Mengutip kekesalan Kirsten Dunst terhadap kaum vegetarian:
"I understand if you really don't want to hurt the animal or if it really grosses you out. But then there are some who just like the fact that they're controlling something in their life."
Hmmm. Bagaimana menurut kalian?

Rabu, 13 Oktober 2004

Sports Konjou!

Undokai, kegiatan yang mirip-mirip pesta rakyat tanggal 17 Agustus di Indonesia. Asal-usul sebenarnya, adalah pelatihan olahraga yang diselenggarakan di sekolah marinir sejak tahun 7 Meiji (1874), namun beberapa dekade kemudian diadopsi oleh organisasi-organisasi kedaerahan sebagai festival, yang kini menjadi ajang kekeluargaan di sekolah, hari di mana orang tua mendukung pertumbuhan anaknya yang bertanding dengan rekan sebaya.
Undokai paling banyak diselenggarakan pada libur nasional yaitu Taiiku no Hi.
Tanggal ini ditetapkan dari upacara pembukaan Olimpiade Tokyo 1966 tanggal 10 Oktober (kini digeser-geser setiap tahun demi mepermudah penyusunan rencana liburan), yang dipilih karena merupakan hari dengan nilai statistik probabilitas cerah tertinggi dalam catatan cuaca di seluruh Jepang.

Dalam undokai semacam ini, dilihat dari umumnya regu yang dipertandingkan hanya terbagi dua, Merah dan Putih (Akagumi dan Shirogumi), sebenarnya tidak terlalu dipentingkan menang dan kalah, tujuan utama hanya kemeriahan suasana.
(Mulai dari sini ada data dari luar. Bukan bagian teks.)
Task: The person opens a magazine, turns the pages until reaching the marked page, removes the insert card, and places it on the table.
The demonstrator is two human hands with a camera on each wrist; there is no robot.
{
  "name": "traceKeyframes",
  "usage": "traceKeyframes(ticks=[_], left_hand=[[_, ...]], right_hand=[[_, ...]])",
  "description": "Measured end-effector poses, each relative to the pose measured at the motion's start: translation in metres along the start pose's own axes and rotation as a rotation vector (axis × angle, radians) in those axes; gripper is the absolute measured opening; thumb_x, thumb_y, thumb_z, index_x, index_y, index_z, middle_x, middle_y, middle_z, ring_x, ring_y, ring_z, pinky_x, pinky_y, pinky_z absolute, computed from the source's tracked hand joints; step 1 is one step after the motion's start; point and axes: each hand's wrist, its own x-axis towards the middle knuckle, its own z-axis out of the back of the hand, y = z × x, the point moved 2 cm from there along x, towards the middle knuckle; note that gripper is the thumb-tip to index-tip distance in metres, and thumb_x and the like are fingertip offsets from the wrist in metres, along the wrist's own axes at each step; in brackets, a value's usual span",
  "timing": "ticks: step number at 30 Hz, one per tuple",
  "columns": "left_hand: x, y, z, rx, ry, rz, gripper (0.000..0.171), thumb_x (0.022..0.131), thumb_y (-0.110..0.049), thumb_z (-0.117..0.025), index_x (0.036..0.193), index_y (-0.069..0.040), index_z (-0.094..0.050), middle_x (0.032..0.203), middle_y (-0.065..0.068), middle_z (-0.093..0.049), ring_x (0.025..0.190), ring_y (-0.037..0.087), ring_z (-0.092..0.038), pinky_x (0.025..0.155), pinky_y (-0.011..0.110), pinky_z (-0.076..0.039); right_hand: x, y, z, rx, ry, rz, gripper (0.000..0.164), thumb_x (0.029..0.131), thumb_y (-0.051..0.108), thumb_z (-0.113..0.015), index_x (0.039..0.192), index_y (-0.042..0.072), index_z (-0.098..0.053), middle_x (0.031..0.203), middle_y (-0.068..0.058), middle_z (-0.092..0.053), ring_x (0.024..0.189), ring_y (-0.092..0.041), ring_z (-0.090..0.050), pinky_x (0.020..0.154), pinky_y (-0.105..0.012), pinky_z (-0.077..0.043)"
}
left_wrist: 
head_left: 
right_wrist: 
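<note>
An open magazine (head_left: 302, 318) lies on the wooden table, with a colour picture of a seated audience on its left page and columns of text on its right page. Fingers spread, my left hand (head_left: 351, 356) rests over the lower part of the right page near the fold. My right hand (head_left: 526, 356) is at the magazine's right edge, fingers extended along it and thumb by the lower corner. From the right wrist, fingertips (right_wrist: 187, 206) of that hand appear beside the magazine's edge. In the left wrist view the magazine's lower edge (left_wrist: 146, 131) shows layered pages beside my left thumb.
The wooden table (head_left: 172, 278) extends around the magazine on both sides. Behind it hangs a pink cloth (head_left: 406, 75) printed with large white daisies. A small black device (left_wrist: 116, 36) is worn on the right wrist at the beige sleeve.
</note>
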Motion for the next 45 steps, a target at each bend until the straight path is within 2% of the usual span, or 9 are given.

Tapi ternyata tak berarti melunturkan semangat bersaing dalam masyarakat Jepang, memperhatikan banyaknya manga dan film bertema sports konjou alias supokon.

Manga terkenal yang telah dianimasikan, di antaranya:
  • Ashita no Jou, cerita tinju profesional mengharukan, diterjemahkan dalam bahasa Indonesia dengan judul Boy Action II, merupakan juga sebuah kritik sosial terhadap kondisi anak-anak terlantar di daerah kota besar. Moeta... Moetsukita... Masshiro na hai ni...
  • Komik-komik karya Adachi Mitsuru, mengenai berbagai kisah cinta remaja yang terlarut dalam kegiatan ekstrakurikuler olahraga serius: baseball (Touch, H2), renang (Rough), dan yang kini sedang terbit mengenai tinju (KATSU!).
  • Ace wo Nerae, komik tahun 1970an mengenai persaingan tenis SMA, dibuat lagi dramanya awal tahun 2004 ini dengan pemeran Ueto Aya.
  • Kapten Tsubasa
  • Slam Dunk, basket basket basket... Musim panas kemarin ini penjualan tankoubonnya telah mencapai angka seratus juta, para penggemar bisa merayakannya di situs ini.